*Activity*. Find the word "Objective" in the data. Return every line where it appears.

═══ Material provided

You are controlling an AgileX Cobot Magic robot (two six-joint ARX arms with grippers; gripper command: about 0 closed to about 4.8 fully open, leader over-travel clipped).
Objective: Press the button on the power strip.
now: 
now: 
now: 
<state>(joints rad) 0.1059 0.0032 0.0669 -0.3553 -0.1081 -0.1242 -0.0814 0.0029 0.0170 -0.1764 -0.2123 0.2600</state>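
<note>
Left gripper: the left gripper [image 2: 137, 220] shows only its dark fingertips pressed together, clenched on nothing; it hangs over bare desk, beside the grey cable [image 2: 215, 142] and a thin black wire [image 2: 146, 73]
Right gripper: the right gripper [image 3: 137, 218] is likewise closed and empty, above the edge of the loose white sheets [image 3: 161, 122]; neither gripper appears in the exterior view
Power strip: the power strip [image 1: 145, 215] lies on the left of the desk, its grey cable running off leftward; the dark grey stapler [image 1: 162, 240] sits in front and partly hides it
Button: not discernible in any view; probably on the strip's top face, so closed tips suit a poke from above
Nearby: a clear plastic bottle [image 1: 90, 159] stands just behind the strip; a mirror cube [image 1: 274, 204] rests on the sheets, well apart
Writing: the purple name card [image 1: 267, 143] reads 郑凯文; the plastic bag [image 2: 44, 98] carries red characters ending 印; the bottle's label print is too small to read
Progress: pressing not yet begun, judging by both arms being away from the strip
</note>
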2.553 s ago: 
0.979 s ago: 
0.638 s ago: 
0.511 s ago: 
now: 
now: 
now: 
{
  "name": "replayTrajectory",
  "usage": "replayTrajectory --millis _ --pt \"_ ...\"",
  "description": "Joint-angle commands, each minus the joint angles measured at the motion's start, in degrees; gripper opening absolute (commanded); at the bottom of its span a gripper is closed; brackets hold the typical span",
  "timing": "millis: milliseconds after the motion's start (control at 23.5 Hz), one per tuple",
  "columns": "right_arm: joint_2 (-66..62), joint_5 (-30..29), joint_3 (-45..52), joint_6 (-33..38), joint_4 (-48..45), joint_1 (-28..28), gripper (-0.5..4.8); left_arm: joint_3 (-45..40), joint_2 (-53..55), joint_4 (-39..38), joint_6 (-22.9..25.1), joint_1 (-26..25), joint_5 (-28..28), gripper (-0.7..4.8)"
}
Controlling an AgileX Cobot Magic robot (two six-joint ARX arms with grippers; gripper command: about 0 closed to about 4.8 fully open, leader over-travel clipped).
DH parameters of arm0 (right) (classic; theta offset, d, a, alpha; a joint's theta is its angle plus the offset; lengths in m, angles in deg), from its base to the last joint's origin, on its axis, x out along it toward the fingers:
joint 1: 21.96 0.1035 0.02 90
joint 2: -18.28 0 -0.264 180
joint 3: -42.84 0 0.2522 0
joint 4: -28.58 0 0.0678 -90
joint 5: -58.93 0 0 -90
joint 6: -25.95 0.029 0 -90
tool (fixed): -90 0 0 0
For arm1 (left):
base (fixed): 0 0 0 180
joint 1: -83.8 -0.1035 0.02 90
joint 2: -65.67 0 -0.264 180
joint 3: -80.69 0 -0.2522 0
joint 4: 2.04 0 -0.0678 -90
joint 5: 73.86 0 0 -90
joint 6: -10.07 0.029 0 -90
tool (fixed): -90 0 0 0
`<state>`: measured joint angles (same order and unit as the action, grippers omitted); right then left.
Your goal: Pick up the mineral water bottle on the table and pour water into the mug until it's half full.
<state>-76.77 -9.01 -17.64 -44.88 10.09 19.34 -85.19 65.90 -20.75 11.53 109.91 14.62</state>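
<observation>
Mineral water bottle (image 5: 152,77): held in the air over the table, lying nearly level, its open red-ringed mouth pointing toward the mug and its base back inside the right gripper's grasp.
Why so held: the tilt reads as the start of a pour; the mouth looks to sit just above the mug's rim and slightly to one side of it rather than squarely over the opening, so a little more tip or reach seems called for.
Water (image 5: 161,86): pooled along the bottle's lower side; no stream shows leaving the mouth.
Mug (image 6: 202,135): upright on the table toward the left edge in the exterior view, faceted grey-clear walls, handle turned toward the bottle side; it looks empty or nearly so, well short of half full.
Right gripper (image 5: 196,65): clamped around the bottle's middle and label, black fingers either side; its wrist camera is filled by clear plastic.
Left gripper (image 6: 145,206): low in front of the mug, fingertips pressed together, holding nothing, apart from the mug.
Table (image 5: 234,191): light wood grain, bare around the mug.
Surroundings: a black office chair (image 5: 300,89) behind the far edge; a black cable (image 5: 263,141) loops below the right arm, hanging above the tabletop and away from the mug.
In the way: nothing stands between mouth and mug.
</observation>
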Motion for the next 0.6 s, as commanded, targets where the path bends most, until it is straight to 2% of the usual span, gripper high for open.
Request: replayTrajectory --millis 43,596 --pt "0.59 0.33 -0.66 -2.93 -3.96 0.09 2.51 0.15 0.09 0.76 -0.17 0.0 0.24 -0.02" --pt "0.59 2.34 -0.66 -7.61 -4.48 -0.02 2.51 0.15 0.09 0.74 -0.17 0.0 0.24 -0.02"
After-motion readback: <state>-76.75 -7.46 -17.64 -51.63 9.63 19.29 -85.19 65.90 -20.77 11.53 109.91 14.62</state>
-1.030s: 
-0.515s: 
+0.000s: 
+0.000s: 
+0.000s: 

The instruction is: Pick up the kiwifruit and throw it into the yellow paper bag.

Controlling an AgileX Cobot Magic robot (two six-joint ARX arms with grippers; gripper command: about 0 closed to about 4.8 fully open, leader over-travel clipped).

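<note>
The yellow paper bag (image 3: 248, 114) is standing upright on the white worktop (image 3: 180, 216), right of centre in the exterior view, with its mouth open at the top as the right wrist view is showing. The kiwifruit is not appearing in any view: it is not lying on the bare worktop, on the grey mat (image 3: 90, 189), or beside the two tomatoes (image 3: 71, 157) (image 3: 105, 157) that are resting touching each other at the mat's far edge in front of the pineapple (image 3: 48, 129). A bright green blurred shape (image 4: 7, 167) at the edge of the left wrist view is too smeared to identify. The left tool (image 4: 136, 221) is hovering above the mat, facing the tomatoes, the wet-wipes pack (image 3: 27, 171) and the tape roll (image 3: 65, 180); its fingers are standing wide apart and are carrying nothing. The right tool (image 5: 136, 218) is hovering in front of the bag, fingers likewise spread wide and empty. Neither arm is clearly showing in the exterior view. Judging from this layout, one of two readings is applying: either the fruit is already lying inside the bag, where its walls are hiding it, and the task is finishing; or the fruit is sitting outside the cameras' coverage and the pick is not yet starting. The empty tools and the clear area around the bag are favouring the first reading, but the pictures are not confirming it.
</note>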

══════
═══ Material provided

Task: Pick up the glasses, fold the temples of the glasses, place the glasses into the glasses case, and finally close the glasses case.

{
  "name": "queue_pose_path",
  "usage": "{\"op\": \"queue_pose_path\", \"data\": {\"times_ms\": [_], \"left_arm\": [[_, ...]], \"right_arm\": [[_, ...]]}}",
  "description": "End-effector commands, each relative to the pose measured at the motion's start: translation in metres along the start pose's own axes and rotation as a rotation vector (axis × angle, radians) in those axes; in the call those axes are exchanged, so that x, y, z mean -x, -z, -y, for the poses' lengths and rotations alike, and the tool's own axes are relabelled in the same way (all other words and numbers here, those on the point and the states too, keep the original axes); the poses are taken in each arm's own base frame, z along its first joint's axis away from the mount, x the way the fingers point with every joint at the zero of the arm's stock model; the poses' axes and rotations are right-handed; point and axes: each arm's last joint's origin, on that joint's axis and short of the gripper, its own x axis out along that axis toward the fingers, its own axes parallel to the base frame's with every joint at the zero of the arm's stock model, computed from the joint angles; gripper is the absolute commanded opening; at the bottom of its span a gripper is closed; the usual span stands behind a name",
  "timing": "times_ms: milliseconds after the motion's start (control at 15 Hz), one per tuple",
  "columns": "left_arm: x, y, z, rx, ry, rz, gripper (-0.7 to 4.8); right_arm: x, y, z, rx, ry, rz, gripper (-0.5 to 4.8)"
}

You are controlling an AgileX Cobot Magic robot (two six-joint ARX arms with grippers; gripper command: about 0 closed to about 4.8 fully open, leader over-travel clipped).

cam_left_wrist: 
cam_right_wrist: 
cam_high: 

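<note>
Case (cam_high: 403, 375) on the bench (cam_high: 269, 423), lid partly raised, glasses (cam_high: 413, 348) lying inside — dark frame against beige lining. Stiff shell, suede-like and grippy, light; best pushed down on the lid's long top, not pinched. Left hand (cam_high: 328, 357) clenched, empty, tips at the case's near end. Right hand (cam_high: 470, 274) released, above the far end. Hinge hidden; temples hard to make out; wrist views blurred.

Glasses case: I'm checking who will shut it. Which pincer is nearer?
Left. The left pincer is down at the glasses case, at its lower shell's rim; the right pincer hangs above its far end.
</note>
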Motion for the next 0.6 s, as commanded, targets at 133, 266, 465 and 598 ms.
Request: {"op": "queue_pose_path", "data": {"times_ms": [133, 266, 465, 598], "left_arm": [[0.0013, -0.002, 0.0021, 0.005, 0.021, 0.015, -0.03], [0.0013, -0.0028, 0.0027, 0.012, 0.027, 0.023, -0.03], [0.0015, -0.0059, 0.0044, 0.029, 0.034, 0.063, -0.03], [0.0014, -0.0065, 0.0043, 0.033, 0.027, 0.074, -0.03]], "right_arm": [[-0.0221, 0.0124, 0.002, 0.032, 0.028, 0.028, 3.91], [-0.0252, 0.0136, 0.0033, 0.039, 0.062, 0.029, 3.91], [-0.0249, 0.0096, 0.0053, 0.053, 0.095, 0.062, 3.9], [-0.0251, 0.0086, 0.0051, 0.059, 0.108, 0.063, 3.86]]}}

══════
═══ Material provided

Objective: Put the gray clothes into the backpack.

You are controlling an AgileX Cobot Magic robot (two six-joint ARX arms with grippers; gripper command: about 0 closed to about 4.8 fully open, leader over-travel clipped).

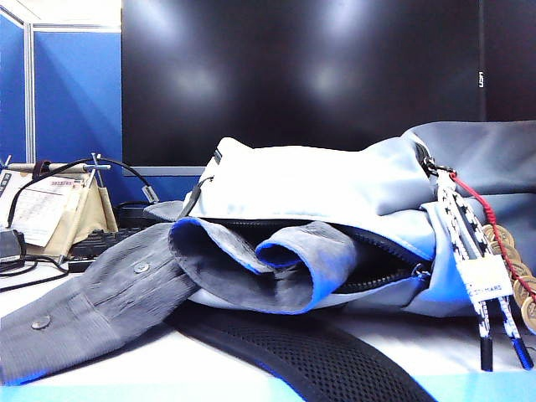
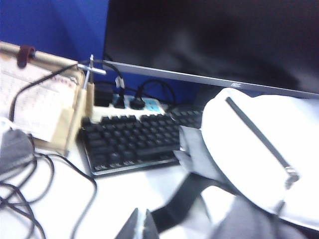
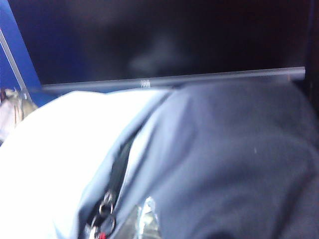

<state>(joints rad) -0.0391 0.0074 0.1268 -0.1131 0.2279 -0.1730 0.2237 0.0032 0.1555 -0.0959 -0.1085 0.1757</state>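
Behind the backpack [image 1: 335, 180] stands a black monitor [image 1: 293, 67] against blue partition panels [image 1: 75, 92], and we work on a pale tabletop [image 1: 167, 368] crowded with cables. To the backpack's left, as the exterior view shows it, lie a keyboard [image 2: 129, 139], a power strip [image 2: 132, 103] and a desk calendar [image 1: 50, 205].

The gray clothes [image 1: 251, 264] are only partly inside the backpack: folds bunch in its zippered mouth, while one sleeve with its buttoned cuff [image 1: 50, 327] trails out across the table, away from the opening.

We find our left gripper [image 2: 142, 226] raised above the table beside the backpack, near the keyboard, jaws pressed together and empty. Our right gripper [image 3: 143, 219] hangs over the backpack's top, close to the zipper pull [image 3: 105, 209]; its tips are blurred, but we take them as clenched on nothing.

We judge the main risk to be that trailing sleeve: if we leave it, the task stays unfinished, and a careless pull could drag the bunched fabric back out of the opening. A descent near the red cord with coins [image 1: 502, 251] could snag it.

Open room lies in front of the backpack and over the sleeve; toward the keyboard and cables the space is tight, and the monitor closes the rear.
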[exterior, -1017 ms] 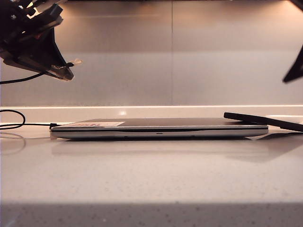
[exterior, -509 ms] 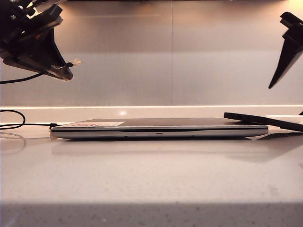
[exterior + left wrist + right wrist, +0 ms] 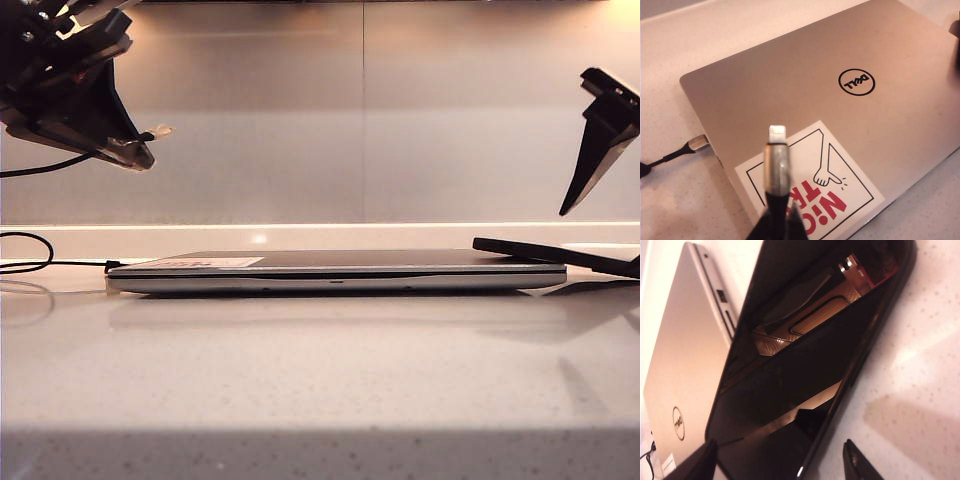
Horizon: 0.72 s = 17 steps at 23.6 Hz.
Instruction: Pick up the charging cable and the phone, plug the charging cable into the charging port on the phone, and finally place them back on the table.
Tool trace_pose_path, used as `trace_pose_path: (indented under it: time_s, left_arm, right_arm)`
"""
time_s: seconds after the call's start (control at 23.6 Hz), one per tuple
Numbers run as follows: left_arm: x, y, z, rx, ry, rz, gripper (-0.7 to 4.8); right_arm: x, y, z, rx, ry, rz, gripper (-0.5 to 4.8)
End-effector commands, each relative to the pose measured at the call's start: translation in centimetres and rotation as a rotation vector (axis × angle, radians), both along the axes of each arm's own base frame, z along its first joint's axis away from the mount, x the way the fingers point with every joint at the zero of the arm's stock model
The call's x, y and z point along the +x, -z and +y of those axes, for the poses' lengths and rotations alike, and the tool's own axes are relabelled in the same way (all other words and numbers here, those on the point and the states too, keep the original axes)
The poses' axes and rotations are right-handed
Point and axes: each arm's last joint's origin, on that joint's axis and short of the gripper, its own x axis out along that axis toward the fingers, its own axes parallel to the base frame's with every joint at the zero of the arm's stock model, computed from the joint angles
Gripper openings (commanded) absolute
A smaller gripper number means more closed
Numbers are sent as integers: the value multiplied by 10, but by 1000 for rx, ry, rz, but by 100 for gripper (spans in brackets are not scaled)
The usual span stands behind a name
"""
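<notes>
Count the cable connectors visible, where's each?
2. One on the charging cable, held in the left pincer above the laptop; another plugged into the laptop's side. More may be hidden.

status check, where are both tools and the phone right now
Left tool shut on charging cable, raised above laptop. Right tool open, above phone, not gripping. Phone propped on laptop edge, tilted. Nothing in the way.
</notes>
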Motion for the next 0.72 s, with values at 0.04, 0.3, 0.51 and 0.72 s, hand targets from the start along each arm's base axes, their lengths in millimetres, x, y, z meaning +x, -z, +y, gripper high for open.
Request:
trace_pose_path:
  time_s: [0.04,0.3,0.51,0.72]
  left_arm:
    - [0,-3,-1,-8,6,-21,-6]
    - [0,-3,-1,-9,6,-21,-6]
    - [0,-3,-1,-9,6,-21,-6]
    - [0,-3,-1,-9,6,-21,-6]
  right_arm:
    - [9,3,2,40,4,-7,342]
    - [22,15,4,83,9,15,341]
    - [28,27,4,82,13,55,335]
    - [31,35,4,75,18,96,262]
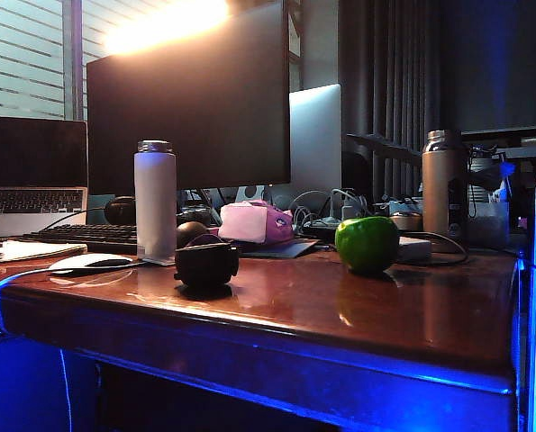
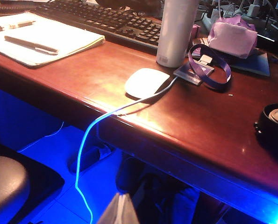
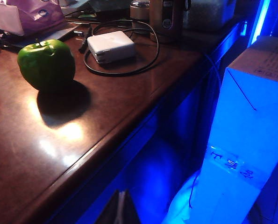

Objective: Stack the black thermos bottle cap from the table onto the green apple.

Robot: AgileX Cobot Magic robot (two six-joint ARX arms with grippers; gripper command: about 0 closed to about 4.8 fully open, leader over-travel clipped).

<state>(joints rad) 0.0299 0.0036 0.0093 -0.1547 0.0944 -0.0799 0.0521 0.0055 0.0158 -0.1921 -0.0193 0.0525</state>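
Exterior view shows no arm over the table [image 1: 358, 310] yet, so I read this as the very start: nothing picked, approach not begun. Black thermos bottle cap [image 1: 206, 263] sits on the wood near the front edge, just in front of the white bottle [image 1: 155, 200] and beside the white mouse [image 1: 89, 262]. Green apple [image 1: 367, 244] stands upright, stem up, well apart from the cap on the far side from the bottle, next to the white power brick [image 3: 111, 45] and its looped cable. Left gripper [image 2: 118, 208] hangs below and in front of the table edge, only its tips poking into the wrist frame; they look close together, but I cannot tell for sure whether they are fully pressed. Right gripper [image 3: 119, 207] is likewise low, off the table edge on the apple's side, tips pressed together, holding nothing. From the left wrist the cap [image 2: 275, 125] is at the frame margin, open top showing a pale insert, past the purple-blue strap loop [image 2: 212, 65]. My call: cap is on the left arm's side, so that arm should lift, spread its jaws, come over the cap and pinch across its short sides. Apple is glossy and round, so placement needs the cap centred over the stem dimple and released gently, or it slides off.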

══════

*Expected answer*.
Objective: Press the button on the power strip.
Objective: Put the gray clothes into the backpack.
Objective: Stack the black thermos bottle cap from the table onto the green apple.

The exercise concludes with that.